Russia bets on sports to regain international standing


Russian Timur Arbuzov (in white) and Japanese Kaito Amano (in blue) at the Grand Slam in Tokyo, December 7, 2025.

On the sporting stage, Russia has racked up meaningful wins, engaging in one of Vladimir Putin’s favorite arenas: the geopolitics of soft power. Amid negotiations with Washington over a hypothetical “peace agreement” with Kyiv, the Russian leader seeks, away from politics, to end Russia’s isolation and the Western sanctions imposed on Moscow after it invaded Ukraine in February 2022.

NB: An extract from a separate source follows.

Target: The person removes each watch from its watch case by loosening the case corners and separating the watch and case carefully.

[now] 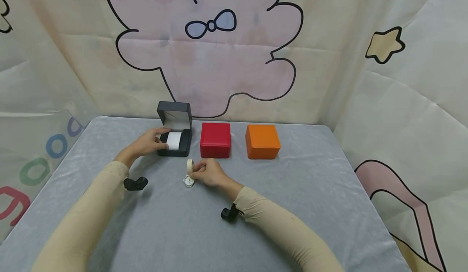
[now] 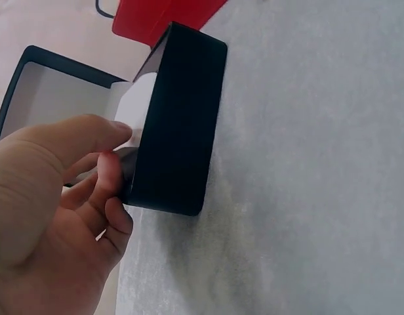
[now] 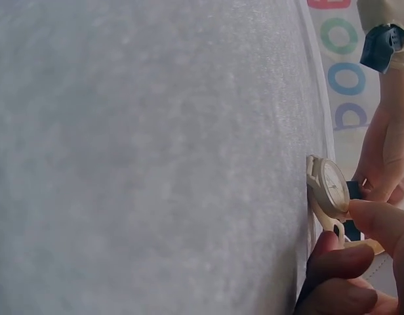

Nearly four years later, this normalization is playing out through sports. “In this area as elsewhere, the Kremlin now goes beyond soft power and is resorting to ‘sharp power’: targeting the opposing camp to infiltrate informal spaces and spread its narrative. The aim is twofold: to divide the adversary and find partners willing to join its side,” explained Lukas Aubin, a geopolitics researcher at France’s Institute for International and Strategic Relations.

Russia recently scored a legal victory. Russian skiers, as well as those from Belarus, are now authorized to compete, as individuals and under neutral status, in events organized by FIS, the International Ski and Snowboard Federation, including Olympic qualifiers for the 2026 Milano Cortina Games (February 6-22, 2026).